For the data below, report how many lines contain the string "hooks" and write nothing more.

*** Opening of Exercise data ***

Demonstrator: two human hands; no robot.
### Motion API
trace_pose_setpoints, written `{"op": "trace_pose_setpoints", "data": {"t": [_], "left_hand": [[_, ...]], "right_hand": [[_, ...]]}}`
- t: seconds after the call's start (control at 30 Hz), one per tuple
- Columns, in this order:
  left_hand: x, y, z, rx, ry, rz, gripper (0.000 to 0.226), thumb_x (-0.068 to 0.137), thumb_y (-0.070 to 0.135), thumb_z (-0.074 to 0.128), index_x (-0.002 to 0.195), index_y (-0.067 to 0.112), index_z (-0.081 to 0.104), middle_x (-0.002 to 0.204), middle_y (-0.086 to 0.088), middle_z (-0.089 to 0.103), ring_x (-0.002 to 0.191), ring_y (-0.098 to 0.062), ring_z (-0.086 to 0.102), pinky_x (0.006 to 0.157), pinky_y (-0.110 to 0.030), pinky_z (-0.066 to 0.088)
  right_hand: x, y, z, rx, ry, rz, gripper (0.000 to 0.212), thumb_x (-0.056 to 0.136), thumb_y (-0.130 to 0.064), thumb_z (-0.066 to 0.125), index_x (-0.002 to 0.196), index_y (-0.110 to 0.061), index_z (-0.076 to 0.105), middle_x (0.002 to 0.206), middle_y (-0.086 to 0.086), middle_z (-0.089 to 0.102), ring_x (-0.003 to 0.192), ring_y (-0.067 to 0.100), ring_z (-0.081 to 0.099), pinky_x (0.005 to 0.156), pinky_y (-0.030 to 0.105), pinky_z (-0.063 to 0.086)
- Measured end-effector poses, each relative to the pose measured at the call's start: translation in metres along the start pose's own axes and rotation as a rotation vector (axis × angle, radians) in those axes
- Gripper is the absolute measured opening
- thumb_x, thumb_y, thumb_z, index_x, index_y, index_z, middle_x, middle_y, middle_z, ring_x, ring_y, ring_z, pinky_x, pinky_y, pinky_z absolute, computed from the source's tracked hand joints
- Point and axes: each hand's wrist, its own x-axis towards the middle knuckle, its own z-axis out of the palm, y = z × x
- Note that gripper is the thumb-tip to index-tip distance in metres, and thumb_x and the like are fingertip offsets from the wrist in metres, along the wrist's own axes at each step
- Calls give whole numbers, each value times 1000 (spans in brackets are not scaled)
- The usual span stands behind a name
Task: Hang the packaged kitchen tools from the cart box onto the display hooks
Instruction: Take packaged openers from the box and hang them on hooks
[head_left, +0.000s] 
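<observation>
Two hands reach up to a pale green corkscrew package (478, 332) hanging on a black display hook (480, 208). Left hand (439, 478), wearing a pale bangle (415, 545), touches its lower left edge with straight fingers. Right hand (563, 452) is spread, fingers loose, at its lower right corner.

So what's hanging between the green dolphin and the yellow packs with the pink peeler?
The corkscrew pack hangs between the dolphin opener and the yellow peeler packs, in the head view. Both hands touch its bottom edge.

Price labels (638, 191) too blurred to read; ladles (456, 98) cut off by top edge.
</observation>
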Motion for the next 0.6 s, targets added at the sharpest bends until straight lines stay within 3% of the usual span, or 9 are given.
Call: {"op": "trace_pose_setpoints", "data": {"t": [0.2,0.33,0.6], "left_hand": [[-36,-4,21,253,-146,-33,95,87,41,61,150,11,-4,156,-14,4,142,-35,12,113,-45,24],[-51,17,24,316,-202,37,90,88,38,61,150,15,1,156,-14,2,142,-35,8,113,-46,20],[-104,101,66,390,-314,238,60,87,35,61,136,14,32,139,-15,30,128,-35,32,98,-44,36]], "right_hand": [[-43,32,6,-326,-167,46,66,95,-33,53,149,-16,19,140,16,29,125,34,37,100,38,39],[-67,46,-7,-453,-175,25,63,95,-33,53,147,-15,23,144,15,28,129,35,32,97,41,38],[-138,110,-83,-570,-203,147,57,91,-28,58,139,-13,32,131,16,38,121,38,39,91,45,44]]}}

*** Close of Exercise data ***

## Answer section
2